Storage Allocation for Multi-Class Distributed Data Storage Systems

Koosha Pourtahmasi Roshandeh,Moslem Noori,Masoud Ardakani,Chintha Tellambura
DOI: https://doi.org/10.48550/arXiv.1701.06506
2017-01-24
Abstract:Distributed storage systems (DSSs) provide a scalable solution for reliably storing massive amounts of data coming from various sources. Heterogeneity of these data sources often means different data classes (types) exist in a DSS, each needing a different level of quality of service (QoS). As a result, efficient data storage and retrieval processes that satisfy various QoS requirements are needed.
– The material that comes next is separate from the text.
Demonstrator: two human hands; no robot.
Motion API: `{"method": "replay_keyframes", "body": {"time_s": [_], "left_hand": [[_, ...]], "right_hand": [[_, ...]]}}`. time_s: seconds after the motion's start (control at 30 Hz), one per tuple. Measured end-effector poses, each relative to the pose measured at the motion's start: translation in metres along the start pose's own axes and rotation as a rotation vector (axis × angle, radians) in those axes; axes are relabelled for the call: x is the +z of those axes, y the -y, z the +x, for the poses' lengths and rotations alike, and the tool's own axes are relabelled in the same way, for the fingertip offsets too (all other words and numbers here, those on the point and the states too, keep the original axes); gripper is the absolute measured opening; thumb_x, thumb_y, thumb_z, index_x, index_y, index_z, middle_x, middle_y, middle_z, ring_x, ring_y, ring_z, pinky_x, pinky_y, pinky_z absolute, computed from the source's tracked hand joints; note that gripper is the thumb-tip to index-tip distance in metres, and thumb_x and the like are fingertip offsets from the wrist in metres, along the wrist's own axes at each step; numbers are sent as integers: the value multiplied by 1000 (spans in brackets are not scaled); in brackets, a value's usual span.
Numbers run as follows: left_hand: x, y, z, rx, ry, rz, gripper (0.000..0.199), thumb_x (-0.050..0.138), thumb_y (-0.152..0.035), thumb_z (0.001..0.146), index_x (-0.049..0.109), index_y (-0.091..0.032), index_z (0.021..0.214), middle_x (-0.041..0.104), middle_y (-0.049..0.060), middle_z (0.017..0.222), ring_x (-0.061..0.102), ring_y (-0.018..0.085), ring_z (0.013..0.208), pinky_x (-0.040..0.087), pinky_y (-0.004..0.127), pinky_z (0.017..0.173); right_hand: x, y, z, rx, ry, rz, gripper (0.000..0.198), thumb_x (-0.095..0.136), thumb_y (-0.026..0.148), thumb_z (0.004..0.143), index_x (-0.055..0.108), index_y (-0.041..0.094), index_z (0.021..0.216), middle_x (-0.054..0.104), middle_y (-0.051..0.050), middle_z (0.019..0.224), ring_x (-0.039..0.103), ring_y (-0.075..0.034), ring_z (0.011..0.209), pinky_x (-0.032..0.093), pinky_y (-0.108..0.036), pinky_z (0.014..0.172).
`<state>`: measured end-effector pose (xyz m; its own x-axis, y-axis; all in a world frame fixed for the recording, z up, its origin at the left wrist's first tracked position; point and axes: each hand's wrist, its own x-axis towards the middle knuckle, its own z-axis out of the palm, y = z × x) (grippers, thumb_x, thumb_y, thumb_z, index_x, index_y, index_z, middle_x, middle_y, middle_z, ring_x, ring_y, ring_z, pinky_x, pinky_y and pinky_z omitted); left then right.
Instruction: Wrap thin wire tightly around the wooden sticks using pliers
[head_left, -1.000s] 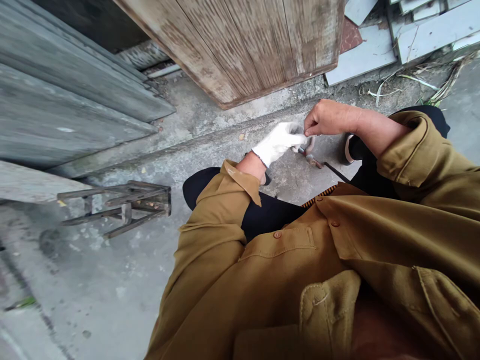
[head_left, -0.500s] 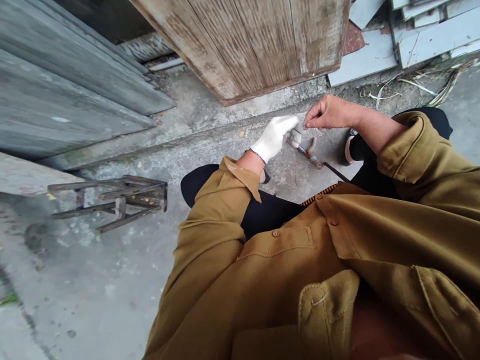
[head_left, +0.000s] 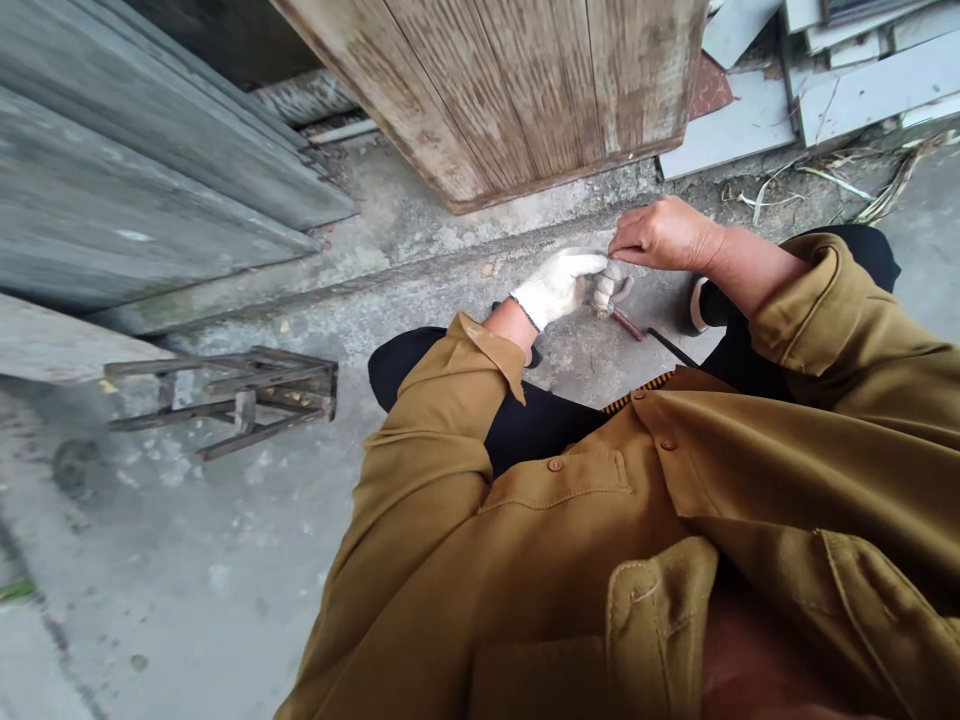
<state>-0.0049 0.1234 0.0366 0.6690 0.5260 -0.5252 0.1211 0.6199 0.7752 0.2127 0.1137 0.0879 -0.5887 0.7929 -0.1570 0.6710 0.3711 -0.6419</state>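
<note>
My left hand point(head_left: 555, 288) wears a white knitted glove. Its fingers curl around a rusty metal piece point(head_left: 627, 323) with a curved, hook-like arm; I cannot make out what kind of thing it is. My bare right hand point(head_left: 664, 235) is closed in a pinch right by the tip of the gloved thumb. Whatever lies between those fingertips is too small or hidden to name. A thin dark rod point(head_left: 671, 346) slants below the metal piece, close to my right leg; whether the two are joined is unclear.
A worn wooden panel point(head_left: 517, 90) leans ahead of me. Grey boards point(head_left: 150, 170) stand at the left, over a small wooden stool point(head_left: 247, 395) lying on its side. White tile pieces point(head_left: 735, 125) are stacked at the far right, beside dry stalks point(head_left: 885, 190).
The gloved hand has turned and shifted slightly right, so its curled fingers show around the metal piece. My right hand has rotated, knuckles up, and now meets the gloved thumb.
</note>
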Motion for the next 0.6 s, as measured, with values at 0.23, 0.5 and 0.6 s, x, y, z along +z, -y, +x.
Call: {"method": "replay_keyframes", "body": {"time_s": [0.23, 0.5, 0.6], "left_hand": [[-1, -2, -2, 423, -269, 848, 14, 63, -26, 88, 66, -18, 77, 71, 9, 81, 72, 23, 85, 57, 39, 84], [-2, 1, -1, 488, -309, 864, 20, 61, -35, 93, 68, -19, 86, 73, 9, 85, 73, 25, 93, 56, 40, 87], [-1, -1, -1, 275, -218, 410, 36, 55, -48, 99, 67, -17, 84, 71, 7, 73, 70, 19, 69, 56, 33, 68]], "right_hand": [[16, 6, 9, 408, -115, 343, 18, 75, 33, 87, 75, 15, 83, 59, -1, 60, 59, -16, 67, 45, -28, 63], [15, 1, 9, 497, -10, 515, 22, 75, 41, 89, 75, 19, 86, 55, 2, 56, 46, -11, 52, 35, -26, 50], [6, 6, 6, 335, -76, 309, 24, 75, 43, 89, 77, 20, 88, 65, -1, 69, 60, -16, 72, 44, -27, 64]]}}
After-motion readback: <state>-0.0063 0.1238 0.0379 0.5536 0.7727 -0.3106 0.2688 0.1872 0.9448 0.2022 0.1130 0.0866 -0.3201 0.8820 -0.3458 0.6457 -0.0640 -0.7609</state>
This paper studies storage allocation, meaning how data of different classes must be spread over the set of storage nodes of a DSS. More specifically, assuming a probabilistic access to the storage nodes, we aim at maximizing the weighted sum of the probability of successful data recovery of data classes, when for each class a minimum QoS (probability of successful recovery) is guaranteed. Solving this optimization problem for a general setup is intractable. Thus, we find the optimal storage allocation when the data of each class is spread minimally over the storage nodes, i.e. minimal spreading allocation (MSA). Using upper bounds on the performance of the optimal storage allocation, we show that the optimal MSA allocation approaches the optimal performance in many practical cases. Computer simulations are also presented to better illustrate the results.
Information Theory
What problem does this paper attempt to address?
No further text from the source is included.